America’s Populist Turn

There are so many ways to approach this question, and so much data giving you any result you want, but the latest WSJ poll seems to me to represent the collapse of popular support for 1980s Republicanism. I mean, look at the results. Hillary Clinton is the most popular public figure. Obama, at 9 percent unemployment, beats Romney by six points, up from two last month. More critically, in a populist year, the GOP looks set to nominate a candidate who makes Obama seem like Joe Biden:

47% of those surveyed said they wouldn't vote for Mr. Romney to be president. While white, working-class voters are ready to vote for an unnamed Republican over Mr. Obama by 48% to 36%, Mr. Romney finds himself deadlocked with Mr. Obama among that key demographic, 44% to 44%.

Then this:

More than three-quarters of the country says the nation's economic structure is out of balance and favors a very small proportion of the rich over the rest of the country. They say America needs to reduce the power of major banks and corporations, as well as end tax breaks for the affluent and corporations. Sixty percent say they strongly agree with such sentiments.

Count me among them. And note the rationale here: not equality but balance. I have no problem with substantive inequality as the result of a fair system; I have a real problem with massive inequality because of a rigged system. But, paradoxically, the populism also takes a more conservative, if not Republican, turn here:

53% of the country believes—and 33% believe strongly—that the national debt and the size of government must be cut significantly, that regulations on business should be pared back, and that taxes shouldn't be raised on anybody.

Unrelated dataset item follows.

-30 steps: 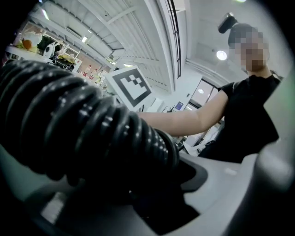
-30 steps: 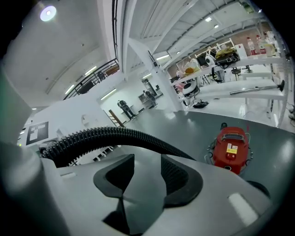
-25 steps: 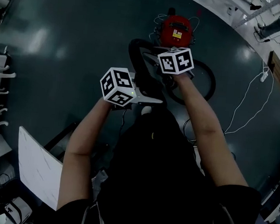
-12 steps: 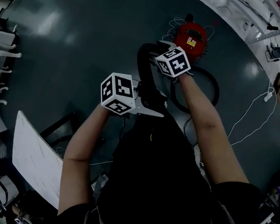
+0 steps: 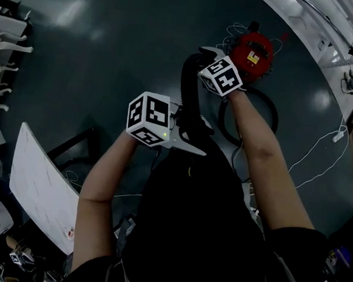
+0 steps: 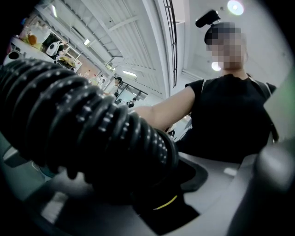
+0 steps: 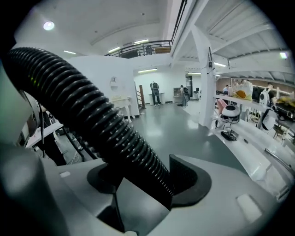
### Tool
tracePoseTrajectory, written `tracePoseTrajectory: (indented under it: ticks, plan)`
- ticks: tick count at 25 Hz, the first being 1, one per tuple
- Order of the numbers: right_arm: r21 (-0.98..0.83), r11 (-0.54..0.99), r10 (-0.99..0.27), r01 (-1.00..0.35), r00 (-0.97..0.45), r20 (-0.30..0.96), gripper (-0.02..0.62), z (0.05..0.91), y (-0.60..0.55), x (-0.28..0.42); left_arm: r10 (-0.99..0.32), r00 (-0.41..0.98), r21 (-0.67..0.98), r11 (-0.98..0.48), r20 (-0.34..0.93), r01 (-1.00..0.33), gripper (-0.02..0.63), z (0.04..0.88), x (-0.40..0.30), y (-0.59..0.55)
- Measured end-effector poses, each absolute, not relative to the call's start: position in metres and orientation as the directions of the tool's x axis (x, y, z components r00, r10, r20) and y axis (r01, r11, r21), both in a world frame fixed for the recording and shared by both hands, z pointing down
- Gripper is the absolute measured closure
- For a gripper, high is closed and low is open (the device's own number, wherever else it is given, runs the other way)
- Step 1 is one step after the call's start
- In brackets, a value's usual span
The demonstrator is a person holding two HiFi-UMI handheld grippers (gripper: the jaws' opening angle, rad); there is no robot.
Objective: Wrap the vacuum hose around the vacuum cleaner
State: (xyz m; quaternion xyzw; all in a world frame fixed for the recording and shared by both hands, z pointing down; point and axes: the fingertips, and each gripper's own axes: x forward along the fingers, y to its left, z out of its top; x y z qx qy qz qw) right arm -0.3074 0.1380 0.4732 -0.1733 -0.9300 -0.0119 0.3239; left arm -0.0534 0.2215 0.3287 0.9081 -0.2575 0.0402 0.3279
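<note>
Left gripper clamps the black ribbed plastic vacuum hose low, while the right gripper – jaws just closing – sits loose around it near the round red canister vacuum cleaner on the dark floor – risk: the hose slides through that slack hold and the loop drops unwound.

Head view: dim, dark floor with pale shiny spots of glare.
Left gripper view: hose close up and blurry, ceiling lamp glows.
Right gripper view: bright and sharp, straight lines bend at the edges.
</note>
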Motion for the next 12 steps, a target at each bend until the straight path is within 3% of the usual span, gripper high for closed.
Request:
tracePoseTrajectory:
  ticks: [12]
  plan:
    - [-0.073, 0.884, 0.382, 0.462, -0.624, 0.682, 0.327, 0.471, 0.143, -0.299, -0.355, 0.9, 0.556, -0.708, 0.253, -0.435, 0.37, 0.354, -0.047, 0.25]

Basically Americans don't trust the government to fix the problems caused by the banks they don't trust either. Hence our impasse. But a strategy that insisted on some revenue increases from those who can most afford it, as a means of debt reduction, not redistribution, together with deep structural reforms of the tax code, strikes me as a winning option for the president.

So where is his tax reform plan? Where is his plan for drastically simplifying our insane tax code and redressing the appalling generational imbalance, as the boomers suck every last drop of money out of their kids and grandkids? Here's one thing I firmly believe: unless Obama proposes a bold reform plan for taxes, he is facing something worse than a one-term presidency. He is resisting he change he once promised to bring. Generationally, as he allows the Justice Dept to hound medical marijuana dispensaries and prevaricates on marriage equality and does little to redress the real distress of the twentysomethings who elected him, he is drifting into a de facto attack on his own coalition.

And that's politically fatal. Safety is not an option in populist times. Reform is. Yes, his record needs to be critical in assessing him; but so too must be his platform going forward. If all it is is a second stimulus, he won't get very far.